Сон смерти | страница 124
Все же. Музыка с которой придётся столкнуться.
— Десять минут, — говорит мама и Сиерра открывает дверь, и они выскальзывают вместе
Звук закрытия защёлки двери снова кажется эхом вокруг комнаты. Линден шагает вперёд, протягивая коробку с синей лентой сверху.
— Я принёс это тебе. Я имею в виду, я знаю, что ты на самом деле не будешь здесь слишком долго, но я помню, когда я проснулся, я умирал голода. И еда здесь отстой.
— Спасибо, — искренне говорю я, заглядывая внутрь. Пара шоколадных батончиков, смесь сухофруктов, вяленая говядина, упакованные брауни и булочка с корицей, из-за чего мое сердце заболело.
И мой желудок заурчал.
Я так голодна.
— Было бы совсем грубо, если бы я… — Мой голос затихает, и я жестом показываю на коробку.
— Нет, абсолютно! Пожалуйста, действуй. — Я рылась в коробке, когда он добавляет: — Это, наверное, к лучшему. Ты можешь жевать, и я могу поговорить. Потому что у меня есть что сказать.
Ох.
Мои пальцы обхватывают один брауни. Если и бывает время для успокаивающей еды, это оно. Инстинктивно моя правая рука пытается дотянуться к пластиковой обертке, но всё, что она делает, это издаёт толчок боли от плеча до кончиков пальцев, когда моя рука безрезультатно отталкивает повязку. Низкий стон вырывается из-за моих стиснутых зубов.
— Давай я тебе помогу, — предлагает Линден, и я чувствую себя самым большим мудаком в мире, когда он разворачивает десерт и осторожно кладет его в мою левую руку. Я запихиваю кусочек брауни в рот, чтобы не извиняться. Снова.
О Боже, шоколадные небеса.
— Сколько швов? — спрашивает он.
Я быстро глотаю.
— Сорок восемь. Десять на ладони, двенадцать на предплечье и двадцать четыре в плече.
— Это сорок шесть.
Я смеюсь, помимо своей воли.
— Ну, очевидно, я понятия не имею, тогда.
— Я слышал… Я слышал, что это был нож? — спрашивает он шёпотом, глядя на измятую пластиковую обёртку, которой он ёрзает между своими руками.
— Да.
Мой голос ломается даже на этом крошечном слове.
Он усмехается и поднимает край своей рубашки.
— Я полагаю мы сравнимся сейчас.
Но вместо того, чтобы видеть юмор в этой ситуации, вид его шрама заставляет мою грудь чувствовать себя напряжённо.

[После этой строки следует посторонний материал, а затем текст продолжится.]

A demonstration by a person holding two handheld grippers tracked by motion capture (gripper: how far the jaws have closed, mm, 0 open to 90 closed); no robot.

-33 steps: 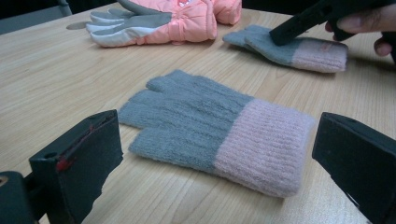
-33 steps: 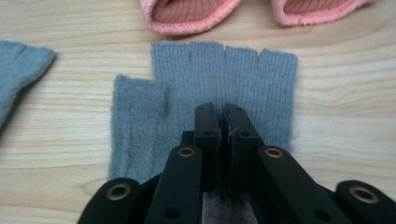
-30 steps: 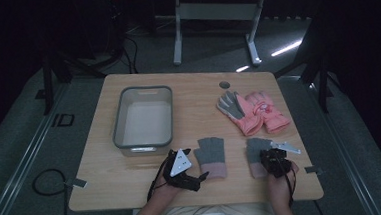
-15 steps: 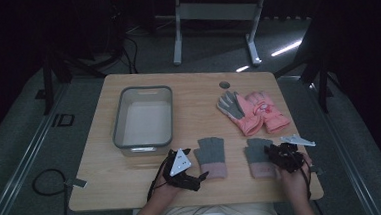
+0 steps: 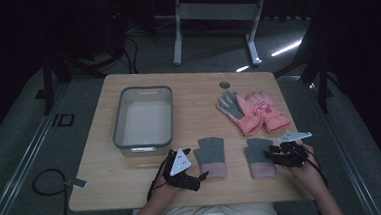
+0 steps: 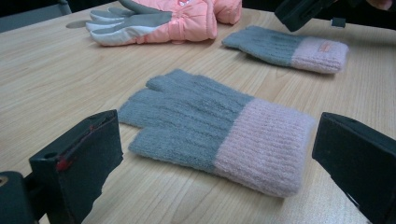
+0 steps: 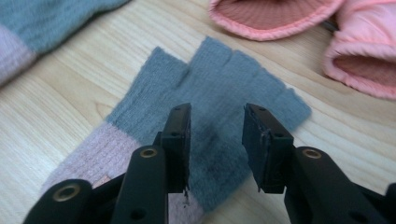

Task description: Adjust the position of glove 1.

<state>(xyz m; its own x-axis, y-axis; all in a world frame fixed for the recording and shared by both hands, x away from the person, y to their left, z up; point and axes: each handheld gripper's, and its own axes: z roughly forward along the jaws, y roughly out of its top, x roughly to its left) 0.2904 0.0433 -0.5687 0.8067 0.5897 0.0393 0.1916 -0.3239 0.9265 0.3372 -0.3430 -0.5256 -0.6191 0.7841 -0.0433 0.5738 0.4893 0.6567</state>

На самом деле это первый раз, когда я вижу это.
Когда это произошло, сама рана была покрыта одеждой. И потом, когда его вернули из хирургии, всё было покрыто бинтом.
И давайте просто скажем, что с тех пор я не могла видеть его голый живот.
Это длиннее, чем я думала. Хорошие четыре или пять дюймов. И шрам почти кажется неправильным словом. Шрамы — это отголоски травм, давно ушедших — это всё ещё так свежо. Линия красная и рельефная в процессе востановления, и, хотя кожа определенно закрыта и заживает, она по-прежнему выглядит чувствительной.